What is required -> Return the full listing character for character, without its pictures.

=== Section Start ===

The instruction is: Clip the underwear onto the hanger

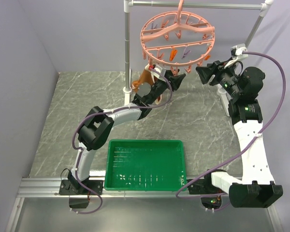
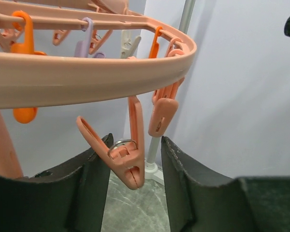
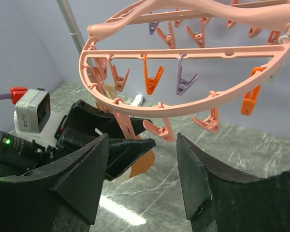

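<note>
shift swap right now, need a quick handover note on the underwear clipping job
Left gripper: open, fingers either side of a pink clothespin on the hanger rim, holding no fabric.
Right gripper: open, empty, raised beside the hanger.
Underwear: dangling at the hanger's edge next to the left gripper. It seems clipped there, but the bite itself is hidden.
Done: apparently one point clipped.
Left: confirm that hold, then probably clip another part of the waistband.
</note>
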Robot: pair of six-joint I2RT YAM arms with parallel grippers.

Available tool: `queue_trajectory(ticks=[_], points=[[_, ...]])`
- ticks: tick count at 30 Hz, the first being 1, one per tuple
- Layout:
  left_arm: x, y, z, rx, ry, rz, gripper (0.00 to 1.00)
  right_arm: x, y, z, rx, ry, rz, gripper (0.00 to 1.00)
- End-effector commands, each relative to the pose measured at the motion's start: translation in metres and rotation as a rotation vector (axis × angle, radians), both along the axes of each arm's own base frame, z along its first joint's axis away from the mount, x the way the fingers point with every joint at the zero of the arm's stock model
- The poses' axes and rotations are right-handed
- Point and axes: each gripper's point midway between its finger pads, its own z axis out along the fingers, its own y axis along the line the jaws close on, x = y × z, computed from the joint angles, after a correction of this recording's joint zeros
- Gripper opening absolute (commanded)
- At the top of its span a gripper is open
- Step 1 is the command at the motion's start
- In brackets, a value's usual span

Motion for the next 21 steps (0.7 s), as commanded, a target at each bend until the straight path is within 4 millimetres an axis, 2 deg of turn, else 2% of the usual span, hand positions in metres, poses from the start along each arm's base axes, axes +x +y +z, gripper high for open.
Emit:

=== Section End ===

Solution to the problem ->
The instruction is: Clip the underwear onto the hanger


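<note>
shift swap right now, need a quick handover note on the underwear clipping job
Left gripper: open, fingers either side of a pink clothespin on the hanger rim, holding no fabric.
Right gripper: open, empty, raised beside the hanger.
Underwear: dangling at the hanger's edge next to the left gripper. It seems clipped there, but the bite itself is hidden.
Done: apparently one point clipped.
Left: confirm that hold, then probably clip another part of the waistband.
</note>
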Robot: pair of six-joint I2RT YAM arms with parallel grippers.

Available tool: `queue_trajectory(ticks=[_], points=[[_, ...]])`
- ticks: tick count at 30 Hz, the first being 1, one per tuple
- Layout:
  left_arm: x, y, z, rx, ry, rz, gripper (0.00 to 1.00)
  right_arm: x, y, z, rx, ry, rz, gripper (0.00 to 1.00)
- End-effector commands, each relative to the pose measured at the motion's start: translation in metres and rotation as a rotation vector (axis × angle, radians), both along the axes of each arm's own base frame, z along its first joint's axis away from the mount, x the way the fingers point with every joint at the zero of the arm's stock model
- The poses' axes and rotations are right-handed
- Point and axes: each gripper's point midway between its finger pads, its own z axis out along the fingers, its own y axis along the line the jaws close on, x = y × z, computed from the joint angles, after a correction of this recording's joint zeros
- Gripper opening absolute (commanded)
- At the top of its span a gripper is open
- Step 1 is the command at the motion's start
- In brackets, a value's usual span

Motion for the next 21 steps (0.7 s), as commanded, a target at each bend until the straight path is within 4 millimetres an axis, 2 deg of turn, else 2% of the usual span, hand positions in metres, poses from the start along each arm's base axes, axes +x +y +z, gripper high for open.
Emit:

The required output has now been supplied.